If lots of people are selling Kedgeree: Bad thing? - lots of competition — your Kedgeree better be good!
Good thing - there are clearly lots of people eating Kedgeree in your neck of the woods. So a lot of people are potential customers.
By tweaking your price here, you are allowing a simple price positioning. Do you want to be seen as better value in the busy marketplace? Or do you want to be the more discerning of the operations in the neighbourhood?
So, where does your price of £11.66 sit in the market?
Are the restaurants you aspire to be, selling their Kedgeree for more or less?
Does yours taste better?
Perhaps selling it at the same price will prompt people to try it, and once they taste yours - that's obviously so much better- you'll be booked weeks in advance.
Perhaps. Is yours tasty but less fussy?
That is your price in the market.
The last option is often overlooked but is a crucial part of pricing.
The presentation of the price. Or, in other words, how you advertise it to the customer on your menu.
This is relatively easy, too, as there are some rules you can follow that are not subject to competition or market forces. Most of this is human psychology.
Presumption here: As a restauranteur, you want to sell food that makes people happy and makes you happy.
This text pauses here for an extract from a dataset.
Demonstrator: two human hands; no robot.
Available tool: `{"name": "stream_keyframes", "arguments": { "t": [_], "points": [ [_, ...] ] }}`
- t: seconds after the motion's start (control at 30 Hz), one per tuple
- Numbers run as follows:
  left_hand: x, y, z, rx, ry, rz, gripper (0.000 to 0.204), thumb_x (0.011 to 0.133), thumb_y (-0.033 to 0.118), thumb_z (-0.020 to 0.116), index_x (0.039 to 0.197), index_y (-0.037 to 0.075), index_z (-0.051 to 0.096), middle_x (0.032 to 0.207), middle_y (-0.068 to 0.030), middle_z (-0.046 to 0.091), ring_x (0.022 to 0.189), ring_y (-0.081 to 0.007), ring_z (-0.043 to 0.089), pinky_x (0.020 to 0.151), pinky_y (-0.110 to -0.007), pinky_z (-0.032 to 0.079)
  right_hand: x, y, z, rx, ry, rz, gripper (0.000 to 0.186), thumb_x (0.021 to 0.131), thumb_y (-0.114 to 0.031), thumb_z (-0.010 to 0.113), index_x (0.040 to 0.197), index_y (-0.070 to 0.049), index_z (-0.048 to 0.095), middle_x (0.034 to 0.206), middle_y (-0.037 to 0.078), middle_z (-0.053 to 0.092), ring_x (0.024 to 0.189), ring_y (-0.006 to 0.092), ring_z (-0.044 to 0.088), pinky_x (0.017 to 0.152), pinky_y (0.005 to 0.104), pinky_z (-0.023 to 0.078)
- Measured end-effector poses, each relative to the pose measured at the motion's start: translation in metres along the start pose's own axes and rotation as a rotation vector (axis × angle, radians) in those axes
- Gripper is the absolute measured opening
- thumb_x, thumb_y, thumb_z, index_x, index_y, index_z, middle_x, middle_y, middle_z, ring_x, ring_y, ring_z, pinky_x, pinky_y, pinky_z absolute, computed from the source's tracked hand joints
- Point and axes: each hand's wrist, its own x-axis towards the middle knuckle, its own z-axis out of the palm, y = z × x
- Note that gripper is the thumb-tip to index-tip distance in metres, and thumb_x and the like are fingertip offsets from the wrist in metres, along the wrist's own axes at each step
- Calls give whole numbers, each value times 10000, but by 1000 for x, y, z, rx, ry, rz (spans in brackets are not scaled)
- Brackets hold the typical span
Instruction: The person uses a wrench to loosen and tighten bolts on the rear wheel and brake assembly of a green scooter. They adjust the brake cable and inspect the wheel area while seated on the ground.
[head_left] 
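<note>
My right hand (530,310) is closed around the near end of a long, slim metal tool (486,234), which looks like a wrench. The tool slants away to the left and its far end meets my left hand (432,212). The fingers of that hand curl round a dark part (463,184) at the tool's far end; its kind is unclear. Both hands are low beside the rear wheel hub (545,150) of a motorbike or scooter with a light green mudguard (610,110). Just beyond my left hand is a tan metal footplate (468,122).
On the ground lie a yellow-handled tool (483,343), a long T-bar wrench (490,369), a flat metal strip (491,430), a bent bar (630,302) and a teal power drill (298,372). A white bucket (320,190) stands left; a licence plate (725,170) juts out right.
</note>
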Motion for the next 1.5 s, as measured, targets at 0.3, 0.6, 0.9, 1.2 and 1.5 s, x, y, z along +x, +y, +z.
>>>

Win-Win.
Your kitchen works hard and efficiently.
Your customers get good food on time.
You get paid a fair price for the food and the service delivered in your restaurant.
You want to sell dishes that the kitchen is happy to churn out, that the waiting staff have confidence in and that the customers are happy to eat and pay for.
You have a choice on your menu - or at least most do - and some of those choices will be easier and more profitable to make and serve. Presenting the prices with some thought will allow you to steer choices in a direction that suits you rather than working against you.
- If you are not setting out to compete on price (and I humbly suggest that if you are reading this and are not yet prepared to go into battle on price), DON'T SHOUT ABOUT THE PRICE!
What do I mean by this? Well, bear in mind that when most people enter your restaurant, they are willing to pay for your food. They have already decided to spend some money. Most people do not enter a restaurant with a fixed budget in mind.
Some will, but most do not.
There is something in us humans that will allow us to be guided by price if it is the first thing we see. Try to sell your dishes based on what it is, rather than purely on the price.
You are in the restaurant business because you want people to eat your food the way you or your kitchen have cooked it, yes? So hear me out…
- When writing your menu, do not put the price in red ( or any colour that is not the same as the description. ) This just draws attention to the price first.
- When presenting the price, best not to do it……...........................................................…….....like this. It just draws the eye to the price before a description is read.
- Don't have the price butted up beside the title of the dish. Move it to the end of the description. It is still visible and legible, but not in your face!
- A straightforward one to bear in mind is the currency sign. The £, €, ¥, $ or whatever your currency is. I don't believe there is a legal requirement anywhere to use the currency character in a menu. Often, there's an unwritten rule about using currency signs but not legally required - So why lose it? Well, a team at Cornell University studied that by removing the dollar sign, sales went up. And the reason for this is that the dollar sign just reminds people that they are spending money.
- Don't list items on your menu based on the price. If you're listing from cheapest to most expensive - or vice versa - it does you no favours and will encourage "price buying".
- There is lots of debate about whether decimal places are good or bad. I guess it really depends on your market. If price is a key driver, then the decimals matter. If it's not just about the price, just stick to whole numbers?
I hope this has helped.
Cost your menu - an alarming number of restaurants wing it. Best not.
Don't forget the tax!
Think about your target market. How do you want to be compared to the rest?
Last but by no means least, give your menu the best chance to sell stuff based on what you want to sell and not the price.